'Polis bir bana, bir cihaza baktı'
Hayatında alkol kullanmadığını söyleyen Mehmet Yaşar, bundan sonra yaşadıklarını şöyle anlattı:
“Gargara yaparak apartmandan çıktım. Aracıma binmeden önce çöp kutusuna ağzımdaki gargarayı tükürdüm. Evimin yaklaşık 100 metre ilerisinde, trafik polisi çevirmesiyle karşılaştım. Alkol testi için cihaza üflememi istediler, ben de üfledim. Ondan sonra polis memuru, bir bana baktı bir cihaza baktı ve 200 promil alkollü olduğumu söyledi. Ben de hayatımda alkol kullanmadığımı izah edip, bir hata olup olmadığını sordum. Cihazda bir hata olmadığını söyledi. Polisin, alkol dışında bir şey kullanıp, kullanmadığını sorması üzerine aklıma gargara ilacı kullandığım geldi. Hemen kan testi için hastaneye gitmek istediğimi belirttim. Bu arada 1002 TL’lik ceza kesilip, ehliyetime 6 ay süreyle el konuldu. Bir ekip otosuyla hastaneye gidip, kanımı verdim. Kan tahlili sonucunda alkollü olmadığım tespit edildi. Daha sora karakola götürülüp, ifademi aldılar. Ehliyetimi geri verip veremeyeceklerini sorduğumda da artık yasal süreç başladığını, 100 promili aşan durumlarda adli soruşturmaya dönüştüğünü, dolayısıyla muhatabımın sulh ceza mahkemesi olduğunu söylediler” diye konuştu.
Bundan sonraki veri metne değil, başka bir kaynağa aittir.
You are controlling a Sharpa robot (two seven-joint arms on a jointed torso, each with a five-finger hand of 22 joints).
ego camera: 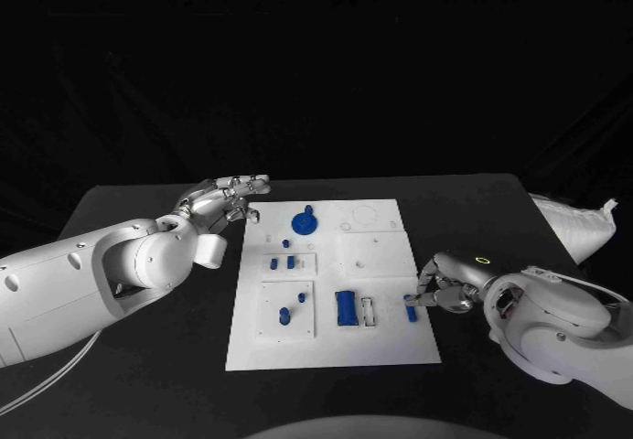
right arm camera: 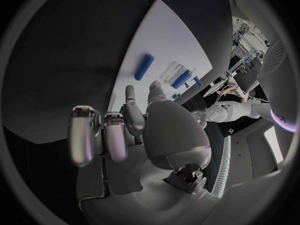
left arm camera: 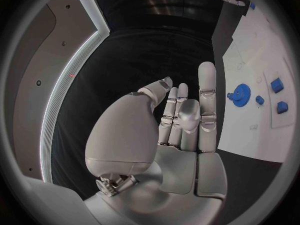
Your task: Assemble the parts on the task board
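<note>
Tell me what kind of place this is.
Probably a robotics lab or test bench. A white task board with small blue parts lies on a black table against a dark backdrop, and the left hand and right hand flank it.

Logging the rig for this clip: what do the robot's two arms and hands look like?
Both arms have smooth, rounded white shells. The left arm has a bulbous white joint and a thin pale cable hanging below it. The right arm carries a dark wrist band with a glowing yellow-green ring. The left hand and right hand are silver metal with segmented fingers.
</note>
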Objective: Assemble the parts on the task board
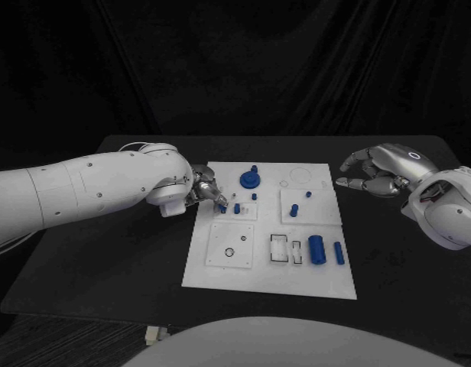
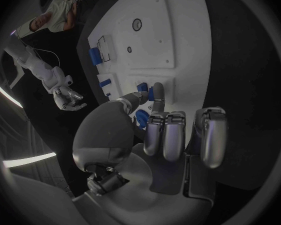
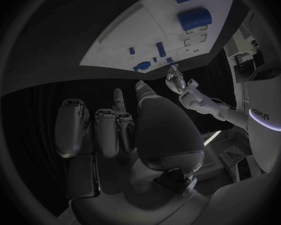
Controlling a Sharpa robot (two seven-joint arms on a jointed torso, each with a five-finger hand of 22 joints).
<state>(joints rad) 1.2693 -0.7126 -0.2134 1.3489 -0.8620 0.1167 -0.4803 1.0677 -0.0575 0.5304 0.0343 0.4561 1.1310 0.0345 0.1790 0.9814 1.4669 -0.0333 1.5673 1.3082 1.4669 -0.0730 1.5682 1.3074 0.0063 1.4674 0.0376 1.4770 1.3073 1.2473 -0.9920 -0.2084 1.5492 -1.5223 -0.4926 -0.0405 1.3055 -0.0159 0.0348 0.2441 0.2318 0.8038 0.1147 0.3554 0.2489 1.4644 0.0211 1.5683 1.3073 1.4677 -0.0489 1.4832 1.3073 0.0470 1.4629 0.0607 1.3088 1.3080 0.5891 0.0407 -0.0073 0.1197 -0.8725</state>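
Note:
The white task board (image 1: 302, 283) lies mid-table, also seen in the left wrist view (image 2: 178, 35) and the right wrist view (image 3: 128, 40). My left hand (image 1: 203, 187) (image 2: 147, 135) is over the board's left edge. Its thumb and one finger reach around a small blue peg (image 1: 222, 205) (image 2: 142, 87), the other fingers curled. Whether they grip the peg is unclear. A round blue part (image 1: 251, 179) lies just beyond. My right hand (image 1: 384, 172) (image 3: 134, 130) hovers right of the board, fingers apart, holding nothing.
A blue cylinder (image 1: 316, 249) and a blue bar (image 1: 339, 253) lie on the board's near right part. Two more small pegs (image 1: 297, 208) (image 1: 308, 194) stand near its middle. The black table (image 1: 115, 252) has bare room on both sides of the board.

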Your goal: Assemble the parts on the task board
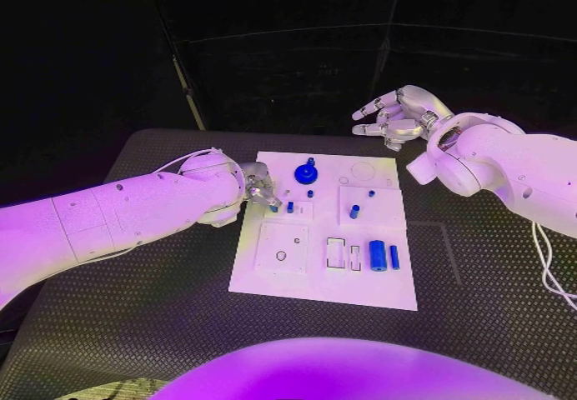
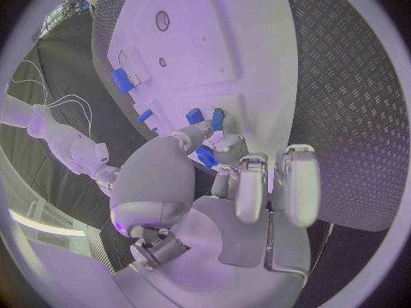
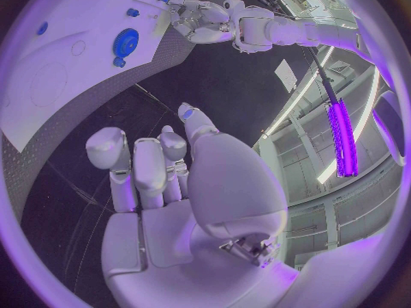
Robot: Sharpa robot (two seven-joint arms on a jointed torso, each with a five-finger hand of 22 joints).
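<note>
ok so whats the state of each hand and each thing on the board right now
left hand: fingertips on a small blue part at the board's left edge
right hand: empty, fingers apart, raised beyond the board
white board: flat on the table
blue gear: seated on the board
blue cylinder: lying flat

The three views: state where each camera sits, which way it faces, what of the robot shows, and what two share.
Head view: on the robot's head, looking down at the board; both arms enter, left hand at the board's left edge, right hand raised beyond its far end.
Left wrist view: behind the left hand, facing the board.
Right wrist view: behind the right hand, facing the board and the left hand.
Shared: head and right wrist views both show the gear.
</note>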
'Aracımı arkadaşıma emanet verdim'
Cezanın iptal edilip, ehliyetinin iade edilmesi için ceza makbuzu, tahlil sonucu ve polisin tuttuğu tutanak ile Kahramanmaraş Adliyesi’ne giderek dava açtığını belirten Mehmet Yaşar, yargı sürecinin çok yavaş işlediğini söyledi. Ehliyeti olmadığı için araç kullanamadığını söyleyen Yaşar, “Aracımı bir arkadaşıma emanet olarak verdim, araba kullanma ihtiyacı olur da dayanamayıp binerim diye. Ehliyetsiz araç kullandığım için ayrı bir cezayla karşılaşırım endişesiyle aracımı evimden uzak tutuyorum. İhtiyacım olduğu vakit sağ olsun gelip yardımcı oluyor” dedi.